Entering my sixth year living in the United States, I have definitely taken advantage of learning the rules as well as developing a deep interest for the most popular American based sports: gridiron football, baseball and basketball.

Especially after attending a big sport-oriented college like Pennsylvania State University, I made sure that I could at least experience one college-level game of baseball, football and basketball. Yet I ended up watching two full-seasons of football, one of baseball and half of basketball, as a spectator as well as a journalism student. So I discovered what a tailgate means, the euphoria that groups of alumni bring to town during each game, and the passion and pride born within the academics and transferred to the fields and courts.

However, the one sport I grew up following very closely—soccer—was never at the top of my priorities once I moved out of my native Brazil. But two years ago, I became more curious about Major League Soccer and have watched a few matches ever since.

And once I knew I was moving to Washington D.C. for working purposes, I reversed my to-do sports list and put a soccer game experience in the U.S. as a top priority. This became a reality last weekend in D.C. United’ home opener against Real Salt Lake for the MLS.

As soon as I found my way to the Robert F. Kennedy Memorial Stadium, after taking the Metro to the Stadium-Armory station, I was in front of the west side. If you drive from downtown D.C. it would take 17 minutes in a day with no traffic, which may be rare in this metropolitan district.

Facing a Dwayne De Rosario poster hanging from the outside of RFK wasn’t the most impressive aspect at my arrival. I followed a wave of around one hundred fans going the opposite direction, passing under a bridge and entering the parking lot where close to four hundred other supporters were tailgating just as if they were about to enter a baseball or football game.

For those not familiar with tailgating, it is a festivity that takes place three to four hours before a sporting event in the parking lot of a stadium. Families bring mobile barbecues, pre-cooked foods, drinks (including alcohol) and games from cards to cornhole.

Among these fans there was an impressive group of 20 people with their faces painted in traditional United red-and-black colors, who were firing up others with percussion instruments and a number of different cheers sang both in English and Spanish.

As I went back and found my gate entrance, I was greeted by a staff volunteer who promptly pointed out how I could get to my section. Once in my seat, I could not avoid observing the pattern of every single chair that had been reserved for the match had a white large plastic trash bag attached so no fan would leave any left overs behind.


Another interesting initiative by the club worth mentioning is their “D.C. United’s Designated Driver of the Game” campaign. According to the official website, the designated driver of a group should visit a Good Sport booth inside the stadium. They open 90 minutes before kick-off and close 30 minutes after kick off. These drivers have the opportunity to win prizes varying from special prize packs, autographed mini-balls to a chance of winning round trip airfare, hotel accommodations and two tickets to the MLS All-Star Game or MLS CUP, if assigned to be the Designated Driver of the Season.
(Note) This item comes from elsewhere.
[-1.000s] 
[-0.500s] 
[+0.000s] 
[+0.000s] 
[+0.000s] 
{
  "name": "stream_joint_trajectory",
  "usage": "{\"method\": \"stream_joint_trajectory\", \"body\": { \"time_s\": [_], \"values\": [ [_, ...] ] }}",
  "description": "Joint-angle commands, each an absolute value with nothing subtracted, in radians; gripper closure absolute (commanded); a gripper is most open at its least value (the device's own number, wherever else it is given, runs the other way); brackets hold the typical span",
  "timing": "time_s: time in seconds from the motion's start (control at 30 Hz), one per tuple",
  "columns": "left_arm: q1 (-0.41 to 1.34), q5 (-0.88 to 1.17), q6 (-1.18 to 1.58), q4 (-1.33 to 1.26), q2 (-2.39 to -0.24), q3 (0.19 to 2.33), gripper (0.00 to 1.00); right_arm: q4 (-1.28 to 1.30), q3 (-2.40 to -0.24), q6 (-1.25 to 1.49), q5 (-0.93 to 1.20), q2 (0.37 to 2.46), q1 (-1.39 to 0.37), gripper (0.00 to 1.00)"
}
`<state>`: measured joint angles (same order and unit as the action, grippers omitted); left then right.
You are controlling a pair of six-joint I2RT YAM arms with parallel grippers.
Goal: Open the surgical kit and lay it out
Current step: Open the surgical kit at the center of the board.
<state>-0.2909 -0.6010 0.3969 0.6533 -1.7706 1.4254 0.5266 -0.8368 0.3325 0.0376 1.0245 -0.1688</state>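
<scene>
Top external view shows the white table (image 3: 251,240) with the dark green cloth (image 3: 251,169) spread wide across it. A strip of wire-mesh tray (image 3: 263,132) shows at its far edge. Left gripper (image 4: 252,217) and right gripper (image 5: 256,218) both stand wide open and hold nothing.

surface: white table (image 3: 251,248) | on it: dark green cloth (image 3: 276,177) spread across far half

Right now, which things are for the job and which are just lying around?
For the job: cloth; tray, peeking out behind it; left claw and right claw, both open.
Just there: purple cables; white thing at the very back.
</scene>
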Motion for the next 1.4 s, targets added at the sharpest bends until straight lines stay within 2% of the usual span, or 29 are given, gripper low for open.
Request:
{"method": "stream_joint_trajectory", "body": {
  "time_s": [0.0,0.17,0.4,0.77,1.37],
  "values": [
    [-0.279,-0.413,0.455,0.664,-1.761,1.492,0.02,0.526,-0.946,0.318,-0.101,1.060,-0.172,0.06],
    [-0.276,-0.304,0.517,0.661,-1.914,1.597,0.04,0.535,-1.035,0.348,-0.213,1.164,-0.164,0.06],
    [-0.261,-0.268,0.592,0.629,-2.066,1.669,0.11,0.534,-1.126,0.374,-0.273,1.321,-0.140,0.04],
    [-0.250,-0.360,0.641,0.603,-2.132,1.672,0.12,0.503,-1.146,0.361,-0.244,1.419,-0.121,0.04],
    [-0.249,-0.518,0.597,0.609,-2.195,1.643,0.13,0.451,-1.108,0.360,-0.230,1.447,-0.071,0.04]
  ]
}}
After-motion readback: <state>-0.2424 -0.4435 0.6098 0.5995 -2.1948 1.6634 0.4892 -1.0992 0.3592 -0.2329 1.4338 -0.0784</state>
Aside from the sense of a positive and safe community United are trying to implement, the RFK stadium does show its age at 51 years since its opening. Parts of the paint are falling apart,  and big circles of water rust could be found in the between two rows in the lower section where most United supporters groups watch their team.


Recent news have showed that a group of investors could initiate the construction of a new home for United in the near future. Though there have been conversations of maybe changing cities, chief marketing officer Doug Hicks has said to the Washington Post this isn’t likely to happen.
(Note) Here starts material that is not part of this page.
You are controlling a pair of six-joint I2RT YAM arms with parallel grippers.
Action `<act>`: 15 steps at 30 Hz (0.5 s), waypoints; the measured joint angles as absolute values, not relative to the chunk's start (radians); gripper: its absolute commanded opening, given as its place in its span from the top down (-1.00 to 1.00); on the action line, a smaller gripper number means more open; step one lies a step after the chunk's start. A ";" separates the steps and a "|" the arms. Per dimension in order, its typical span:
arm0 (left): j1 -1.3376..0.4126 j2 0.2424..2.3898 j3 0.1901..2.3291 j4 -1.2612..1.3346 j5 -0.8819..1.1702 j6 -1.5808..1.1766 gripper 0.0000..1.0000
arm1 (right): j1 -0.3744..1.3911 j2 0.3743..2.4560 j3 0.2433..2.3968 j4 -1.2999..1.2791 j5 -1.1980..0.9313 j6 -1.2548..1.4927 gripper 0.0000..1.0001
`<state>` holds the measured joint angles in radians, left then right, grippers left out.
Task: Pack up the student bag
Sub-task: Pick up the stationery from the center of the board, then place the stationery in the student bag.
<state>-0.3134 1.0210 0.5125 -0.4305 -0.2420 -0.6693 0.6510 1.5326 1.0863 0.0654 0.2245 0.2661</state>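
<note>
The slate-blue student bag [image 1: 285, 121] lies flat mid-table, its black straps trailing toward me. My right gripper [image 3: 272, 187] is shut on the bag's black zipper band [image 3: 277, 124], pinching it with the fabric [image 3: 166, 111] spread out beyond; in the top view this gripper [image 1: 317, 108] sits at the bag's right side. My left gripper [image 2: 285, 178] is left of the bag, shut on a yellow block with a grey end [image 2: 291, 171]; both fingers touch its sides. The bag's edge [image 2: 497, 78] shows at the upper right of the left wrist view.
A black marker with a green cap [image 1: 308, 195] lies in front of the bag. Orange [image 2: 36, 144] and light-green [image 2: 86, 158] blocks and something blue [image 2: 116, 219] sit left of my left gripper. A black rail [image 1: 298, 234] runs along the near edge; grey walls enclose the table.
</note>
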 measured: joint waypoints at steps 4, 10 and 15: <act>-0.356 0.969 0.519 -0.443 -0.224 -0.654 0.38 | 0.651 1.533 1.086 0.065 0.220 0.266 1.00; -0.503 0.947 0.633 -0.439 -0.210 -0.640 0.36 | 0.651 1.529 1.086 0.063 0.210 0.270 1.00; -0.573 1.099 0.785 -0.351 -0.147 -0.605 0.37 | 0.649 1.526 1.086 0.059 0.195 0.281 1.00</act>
“The emotional attachment the fans have with the team, if they think there’s a chance we aren’t going to be here, they are going to cut it off,” Hicks said.

But maybe they should also consider a smaller number of seats available from the current 45,596 at RFK. Back in 2001, the average was 21,518 supporters, but since then the stadium has seen a dramatic decrease to 13, 846 last season. The five-year playoff drought for United can be pointed to as one of the factors that have influenced the drop in attendance. However, during the 2013 home opening match, there were 17,072 supporters.

The over 17,000 fans present threw a party that showed me a fusion of South American flags and music from percussion instruments to European-style cheers.


A great visual for the home opening game was the showing of the District of Columbia flag.


The excitement was not restricted to the standings; a fan passed from boyfriend to a future groom after his girlfriend accepted his proposal during half time.

The sense of community in the stadium — with a vast number of families attending as well as the astonishing number of young kids running around with soccer balls in the parking lot — sends a strong statement that MLS and soccer are here to stay.

This mix of South American and European styles in the stands and the addition of players from both continents arriving to the MLS each year helps enthusiasts not only in D.C. but throughout the MLS in developing the league even further.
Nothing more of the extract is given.